Calvin Fussman, whose profile of WBA light heavyweight champion Michael Spinks begins on page 34, has been around boxing since he was, at age 16, a 106-pound Golden Glover in New York, where he had what he frankly describes as a "rather unremarkable" ring career. However, everything else about Fussman, now 26, is, or has been, otherwise, including his head, which he has kept shaved since last year. Why? "Because I'd always wanted to know what my skull looked like," he says airily. "In airports people think I'm a member of the Hare Krishnas, or they call me Gandhi."

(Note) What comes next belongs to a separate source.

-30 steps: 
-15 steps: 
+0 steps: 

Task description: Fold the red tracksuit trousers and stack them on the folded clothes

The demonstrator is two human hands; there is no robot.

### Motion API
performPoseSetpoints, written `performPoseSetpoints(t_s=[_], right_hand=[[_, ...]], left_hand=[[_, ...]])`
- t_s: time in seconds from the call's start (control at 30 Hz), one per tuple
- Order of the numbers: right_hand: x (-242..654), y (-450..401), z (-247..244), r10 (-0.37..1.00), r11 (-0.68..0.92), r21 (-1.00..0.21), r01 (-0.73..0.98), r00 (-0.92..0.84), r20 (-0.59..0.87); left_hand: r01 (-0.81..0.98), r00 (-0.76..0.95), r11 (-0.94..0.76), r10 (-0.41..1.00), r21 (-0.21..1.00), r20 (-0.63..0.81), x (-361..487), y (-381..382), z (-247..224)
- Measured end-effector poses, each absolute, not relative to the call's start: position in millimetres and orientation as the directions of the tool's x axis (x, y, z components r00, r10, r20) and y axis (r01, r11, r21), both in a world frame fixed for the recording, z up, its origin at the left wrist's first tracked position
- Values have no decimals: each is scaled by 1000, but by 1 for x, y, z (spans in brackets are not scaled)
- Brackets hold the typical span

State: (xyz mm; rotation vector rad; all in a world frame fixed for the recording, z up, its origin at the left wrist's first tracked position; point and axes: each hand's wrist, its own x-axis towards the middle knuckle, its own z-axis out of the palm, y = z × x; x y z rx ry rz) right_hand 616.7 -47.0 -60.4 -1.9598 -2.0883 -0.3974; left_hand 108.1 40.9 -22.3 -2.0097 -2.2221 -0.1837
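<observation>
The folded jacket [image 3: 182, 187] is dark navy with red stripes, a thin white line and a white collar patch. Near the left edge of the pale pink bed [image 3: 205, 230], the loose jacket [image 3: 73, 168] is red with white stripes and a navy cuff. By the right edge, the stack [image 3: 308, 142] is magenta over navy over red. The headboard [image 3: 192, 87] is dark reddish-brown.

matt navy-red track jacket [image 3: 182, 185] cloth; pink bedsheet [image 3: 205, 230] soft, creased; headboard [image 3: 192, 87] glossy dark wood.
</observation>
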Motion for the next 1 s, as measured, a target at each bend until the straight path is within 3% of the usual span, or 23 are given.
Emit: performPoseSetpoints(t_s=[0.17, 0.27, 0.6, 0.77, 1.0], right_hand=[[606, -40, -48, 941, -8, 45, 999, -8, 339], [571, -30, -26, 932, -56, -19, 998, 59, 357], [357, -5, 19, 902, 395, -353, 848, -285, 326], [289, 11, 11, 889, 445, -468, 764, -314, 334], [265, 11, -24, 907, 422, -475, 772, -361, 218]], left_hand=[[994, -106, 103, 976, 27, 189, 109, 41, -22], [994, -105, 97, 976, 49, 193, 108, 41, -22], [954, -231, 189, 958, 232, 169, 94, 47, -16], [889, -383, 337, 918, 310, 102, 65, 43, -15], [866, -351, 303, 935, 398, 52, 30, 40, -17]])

Fussman, who was born in Brooklyn and raised on Long Island, graduated in 1978 from the University of Missouri's School of Journalism, where he gave the commencement address. His first job out of school was a one-year hitch as a sportswriter for The Miami Herald's Palm Beach bureau. SI Reporter Bruce Anderson, who succeeded Fussman at the Herald, says, "When I arrived, the stories about Cal were already of mythical proportion. One had him routinely hauling his typewriter out onto the lawn to get the creative juices going. Or he'd take his clothes off, piece by piece, until the story really started to flow." In another enduring tale, the Herald's state editor arrives unexpectedly at the bureau at 3 a.m. and encounters Fussman face down in a doorway, sleeping off an evening's entertainment at Roxy's, a popular local hangout. "When he tripped over me, I remember yelling, 'Can't a guy get a decent night's sleep around here?' " Fussman says. The editor fled, returning the next morning to find Fussman nattily dressed in a three-piece suit, pecking away at a story.

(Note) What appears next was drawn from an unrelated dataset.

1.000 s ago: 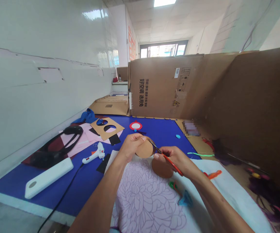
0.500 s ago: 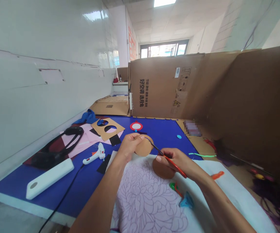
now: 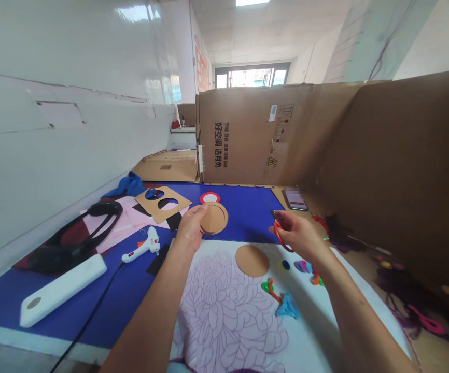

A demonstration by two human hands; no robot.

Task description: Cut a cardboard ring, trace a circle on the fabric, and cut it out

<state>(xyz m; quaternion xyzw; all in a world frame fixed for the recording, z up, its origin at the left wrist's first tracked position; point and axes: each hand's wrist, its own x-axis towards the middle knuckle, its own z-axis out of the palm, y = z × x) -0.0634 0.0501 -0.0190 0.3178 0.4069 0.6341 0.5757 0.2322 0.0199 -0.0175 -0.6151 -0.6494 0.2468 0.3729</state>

After a year in St. Louis, where he's best remembered for his Cardinal stories in the St. Louis Post-Dispatch and shadowboxing in the newspaper parking lot at 4 a.m., Fussman became a contributing editor at now-defunct Inside Sports. For two years he lived at the Times Square Motor Hotel in Manhattan, in an area famed for hustlers of every stripe. "I was stockpiling experiences for a career as a fiction writer," he explains.

In the meantime he was dealing ably with fact. An Inside Sports piece on the relationship between New Orleans Saints Linebacker Rickey Jackson and his boyhood friend Remuise Johnson was included in Best Sports Stories 1982. More recently, he has written a sports-injury piece for Esquire and one based on a ride down the Mississippi River on a towboat, which appeared in Louisiana Life magazine.

"I just do whatever comes naturally," says Fussman, who nowadays lives in Miami, where he visits Bart's Barber Shop twice a week. Fussman hasn't put a razor to his own skin since 1981, and when he gets a shave at Bart's, it's all the way up and over.

"I like it," he says of his smooth pate, "and you know what? My mother likes it, too. And I figure that when your mother likes something, you're in pretty good shape."